#### ACTIVITY:
Set down the material again. Keep every line exactly as it is.

━━━ INPUT DATA

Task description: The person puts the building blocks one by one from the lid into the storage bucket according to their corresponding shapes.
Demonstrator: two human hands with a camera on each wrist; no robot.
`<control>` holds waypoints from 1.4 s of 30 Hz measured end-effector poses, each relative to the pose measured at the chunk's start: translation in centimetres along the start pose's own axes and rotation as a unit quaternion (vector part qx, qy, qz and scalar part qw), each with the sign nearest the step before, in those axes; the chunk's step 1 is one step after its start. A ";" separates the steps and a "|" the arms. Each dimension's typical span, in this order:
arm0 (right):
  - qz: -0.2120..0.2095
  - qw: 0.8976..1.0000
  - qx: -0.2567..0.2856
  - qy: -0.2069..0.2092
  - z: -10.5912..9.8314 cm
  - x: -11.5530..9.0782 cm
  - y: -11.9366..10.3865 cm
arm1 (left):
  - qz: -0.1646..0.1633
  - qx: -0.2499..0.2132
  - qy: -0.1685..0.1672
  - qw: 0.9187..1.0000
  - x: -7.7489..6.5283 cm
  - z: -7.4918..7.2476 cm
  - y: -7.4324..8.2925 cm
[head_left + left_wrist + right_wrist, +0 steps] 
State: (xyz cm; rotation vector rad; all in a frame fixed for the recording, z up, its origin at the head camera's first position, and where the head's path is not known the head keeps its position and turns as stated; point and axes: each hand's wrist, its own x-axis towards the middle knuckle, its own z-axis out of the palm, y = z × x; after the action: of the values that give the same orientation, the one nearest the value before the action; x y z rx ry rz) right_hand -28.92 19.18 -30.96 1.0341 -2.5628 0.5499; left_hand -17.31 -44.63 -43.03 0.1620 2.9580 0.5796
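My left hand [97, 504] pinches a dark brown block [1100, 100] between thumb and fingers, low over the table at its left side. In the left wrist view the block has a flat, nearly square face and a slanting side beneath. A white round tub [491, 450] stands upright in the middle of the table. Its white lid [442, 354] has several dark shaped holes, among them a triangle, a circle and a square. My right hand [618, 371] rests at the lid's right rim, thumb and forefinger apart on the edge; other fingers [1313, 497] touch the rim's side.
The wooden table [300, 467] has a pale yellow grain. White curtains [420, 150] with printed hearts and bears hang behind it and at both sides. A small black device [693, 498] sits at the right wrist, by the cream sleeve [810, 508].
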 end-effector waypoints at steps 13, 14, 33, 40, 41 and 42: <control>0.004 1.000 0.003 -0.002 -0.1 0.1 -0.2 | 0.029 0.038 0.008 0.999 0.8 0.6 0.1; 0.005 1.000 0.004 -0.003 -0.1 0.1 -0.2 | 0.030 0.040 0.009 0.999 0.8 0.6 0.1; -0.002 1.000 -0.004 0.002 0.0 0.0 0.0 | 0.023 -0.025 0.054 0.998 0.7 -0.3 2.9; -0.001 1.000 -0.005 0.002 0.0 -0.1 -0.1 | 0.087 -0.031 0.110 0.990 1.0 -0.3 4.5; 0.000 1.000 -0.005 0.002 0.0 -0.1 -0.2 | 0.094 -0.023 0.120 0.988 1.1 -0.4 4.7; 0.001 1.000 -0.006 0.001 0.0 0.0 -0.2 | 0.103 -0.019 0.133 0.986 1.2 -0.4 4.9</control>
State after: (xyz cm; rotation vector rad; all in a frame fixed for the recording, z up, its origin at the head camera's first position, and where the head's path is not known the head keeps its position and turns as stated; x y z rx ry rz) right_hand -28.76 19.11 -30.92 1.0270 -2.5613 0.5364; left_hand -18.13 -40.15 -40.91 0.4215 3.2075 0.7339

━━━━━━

#### YOUR RESPONSE:
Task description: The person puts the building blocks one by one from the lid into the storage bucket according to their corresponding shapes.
Demonstrator: two human hands with a camera on each wrist; no robot.
`<control>` holds waypoints from 1.4 s of 30 Hz measured end-effector poses, each relative to the pose measured at the chunk's start: translation in centimetres along the start pose's own axes and rotation as a unit quaternion (vector part qx, qy, qz and scalar part qw), each with the sign nearest the step before, in those axes; the chunk's step 1 is one step after its start. A ";" separates the steps and a "|" the arms. Each dimension's typical span, in this order:
arm0 (right):
  - qz: -0.2120..0.2095
  - qw: 0.8976..1.0000
  - qx: -0.2567..0.2856
  - qy: -0.2069..0.2092
  - z: -10.5912..9.8314 cm
  - x: -11.5530..9.0782 cm
  - y: -11.9366..10.3865 cm
arm1 (left):
  - qz: -0.1646..0.1633
  - qx: -0.2499..0.2132
  - qy: -0.1685..0.1672
  - qw: 0.9187..1.0000
  - x: -7.7489..6.5283 cm
  - z: -7.4918..7.2476 cm
  - y: -7.4324..8.2925 cm
[head_left + left_wrist + right_wrist, +0 steps] 
State: (xyz cm; rotation vector rad; all in a frame fixed for the recording, z up, its origin at the head camera's first position, and where the head's path is not known the head keeps its position and turns as stated; point and axes: each hand's wrist, its own x-axis towards the middle knuckle, its own z-axis out of the palm, y = z × x; after the action: of the values that give the same orientation, the one nearest the value before the action; x y z rx ry rz) right_hand -28.92 19.18 -30.96 1.0341 -2.5628 0.5499; left_hand -17.31 -44.63 -43.03 0.1620 2.9580 0.5796
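My left hand [97, 504] pinches a dark brown block [1100, 100] between thumb and fingers, low over the table at its left side. In the left wrist view the block has a flat, nearly square face and a slanting side beneath. A white round tub [491, 450] stands upright in the middle of the table. Its white lid [442, 354] has several dark shaped holes, among them a triangle, a circle and a square. My right hand [618, 371] rests at the lid's right rim, thumb and forefinger apart on the edge; other fingers [1313, 497] touch the rim's side.
The wooden table [300, 467] has a pale yellow grain. White curtains [420, 150] with printed hearts and bears hang behind it and at both sides. A small black device [693, 498] sits at the right wrist, by the cream sleeve [810, 508].
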 end-effector waypoints at steps 13, 14, 33, 40, 41 and 42: <control>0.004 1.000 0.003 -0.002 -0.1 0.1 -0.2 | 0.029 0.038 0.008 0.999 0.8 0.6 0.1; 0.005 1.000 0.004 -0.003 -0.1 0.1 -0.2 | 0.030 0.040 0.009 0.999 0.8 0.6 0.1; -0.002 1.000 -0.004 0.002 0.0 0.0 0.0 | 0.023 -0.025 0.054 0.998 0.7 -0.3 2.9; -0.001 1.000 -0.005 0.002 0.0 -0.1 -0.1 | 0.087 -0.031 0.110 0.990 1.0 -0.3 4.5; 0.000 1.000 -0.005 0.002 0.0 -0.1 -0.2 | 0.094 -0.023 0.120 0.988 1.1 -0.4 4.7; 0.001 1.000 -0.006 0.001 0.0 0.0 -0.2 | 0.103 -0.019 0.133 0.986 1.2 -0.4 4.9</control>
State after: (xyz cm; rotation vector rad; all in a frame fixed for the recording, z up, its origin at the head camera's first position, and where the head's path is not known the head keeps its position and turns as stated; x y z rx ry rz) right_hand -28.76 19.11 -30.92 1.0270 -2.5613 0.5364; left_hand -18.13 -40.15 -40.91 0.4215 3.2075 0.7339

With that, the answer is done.